Hi
We are using letters for versions, and a document have an a (lowercase) as version as long as it is preliminary.
When the document is approved it change version to A (uppercase).
ProjectWise is not fond of this and claims that the "Document version name (identifier) is already in use. Make a new version name and try again".
This have of course something to du with the case-sensetive option of something, but what?
Is it a database setting, and if it is, does this have influence on other things ?
I hope someone out there have the answer.
Thanks
Finn
Hi Finn, I suspect that you are actually creating a new version (rather than renaming an existing version) when you change the letter from lower to uppercase. In that event, since the underlying storage medium for the files is NTFS (which is case-insensitive), the operation fails (because the uppercase version would overwrite the previous lowercase version) in the on-disk storage.
If you can provide a detailed test case, this can be confirmed.
HTH
Mike
As I understand Finn's post, I believe this is the example scenario that is the problem: there is a document with current version string of 'a', and they want to create a new version of the document, and enter a version string of 'A'. If the database is not case sensitive, this will fail in the way described. In this scenario, it isn't a file name/NTFS file system conflict; it's purely a database issue. This because of uniqueness being enforced by one of the indexes on DMS_DOC table, which includes the version string as part of that uniqueness.
My advice would be to contact the DBA for the datasource and ask them to confirm if the database is (or is not case sensitive). If it is not, the solution would be to try to change it to be case sensitive. But tread carefully here. It would probably be good to involve Bentley TSG in this type of change, as there may be other unintended consequences of such a change.
Please note that I post here on a voluntary basis and am not a Bentley employee.
Hi guys
Thank you for your replies.
Jeff, you're correct in your assumption. It is a new version of an existing file and therefor it is not a file name problem but a DB problem.
I will talk to the DBA to have him change the datasource to case sensitive. But does the whole database need to be changed og is there a possibility just to change the table DMS_DOC to case sensitive ?
Thanks again for your replies
Regards,
Finn Mejding
CAD Manager
Railway and Metro
COWI
Answer Verified By: Finn Mejding
I would suugest it is a featue or projectwise - if you use the new version function to "change"the version letter from a to A you are creating a new version A deom version a in the same table - there is a good chance bentley is doing a case insensitve search to make sure the version is unique.

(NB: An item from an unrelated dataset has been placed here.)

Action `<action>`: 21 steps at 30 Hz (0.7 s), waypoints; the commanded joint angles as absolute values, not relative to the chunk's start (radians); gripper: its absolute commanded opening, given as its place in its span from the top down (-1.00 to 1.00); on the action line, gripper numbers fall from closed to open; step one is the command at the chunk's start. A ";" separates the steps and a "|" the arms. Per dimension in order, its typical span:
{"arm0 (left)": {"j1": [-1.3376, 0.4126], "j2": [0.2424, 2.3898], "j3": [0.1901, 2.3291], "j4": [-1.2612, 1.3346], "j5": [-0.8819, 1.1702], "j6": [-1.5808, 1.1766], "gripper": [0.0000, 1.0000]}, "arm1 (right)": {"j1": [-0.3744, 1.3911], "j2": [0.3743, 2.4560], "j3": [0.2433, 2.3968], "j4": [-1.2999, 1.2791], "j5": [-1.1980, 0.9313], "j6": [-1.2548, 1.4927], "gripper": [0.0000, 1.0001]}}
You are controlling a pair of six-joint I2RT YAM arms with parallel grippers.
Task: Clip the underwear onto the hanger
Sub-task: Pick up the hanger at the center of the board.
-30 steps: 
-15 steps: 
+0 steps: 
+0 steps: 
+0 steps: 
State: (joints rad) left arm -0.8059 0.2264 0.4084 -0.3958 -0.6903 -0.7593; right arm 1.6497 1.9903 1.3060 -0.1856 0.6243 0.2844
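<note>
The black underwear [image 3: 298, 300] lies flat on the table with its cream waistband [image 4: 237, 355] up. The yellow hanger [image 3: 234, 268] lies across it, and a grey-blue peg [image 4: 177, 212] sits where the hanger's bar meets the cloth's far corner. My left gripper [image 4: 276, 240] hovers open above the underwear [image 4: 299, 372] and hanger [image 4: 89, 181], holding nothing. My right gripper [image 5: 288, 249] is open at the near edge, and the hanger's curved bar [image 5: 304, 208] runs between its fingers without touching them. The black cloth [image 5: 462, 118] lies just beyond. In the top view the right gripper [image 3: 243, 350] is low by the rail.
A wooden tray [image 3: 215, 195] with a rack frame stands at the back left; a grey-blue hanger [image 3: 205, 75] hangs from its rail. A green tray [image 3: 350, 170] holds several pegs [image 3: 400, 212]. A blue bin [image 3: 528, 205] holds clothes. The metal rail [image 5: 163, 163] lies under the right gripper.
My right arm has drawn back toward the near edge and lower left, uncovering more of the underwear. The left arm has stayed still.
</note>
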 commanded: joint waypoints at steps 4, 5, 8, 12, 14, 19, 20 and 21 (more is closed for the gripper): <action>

I have built a change version customisation to correctly rename versions. It works by creating new a version say $ then deleting the existing version then creating a new version of $ with the correct version then deleting version $.
these actions can be done with the standard bentley new version tool if you have suffiicient access to the document.
FWIW, my impression is that using a version string to indicate if a document is "preliminary" or something else isn't necessarily the best "fit". Seems to me that using a ProjectWise workflow with appropriate states would be a better solution. You also gain the ability to change users' access to the document on state change, i.e. when you change the state from "preliminary" to whatever, you can take away write access from whoever shouldn't be changing it anymore.
Alternately, you could add a user attribute that you can toggle from "preliminary" to whatever else it could be and not create a new version.
Ian, you suggestion would be a good work-around for doing the job.
Dan, We can't just teach an old dog new tricks :-) it have something to do with our customers demand for naming the files and the whole workflow in this. I agree that this is not the best way in an electronic world and the demands are inherited from the time we used paper and pencil.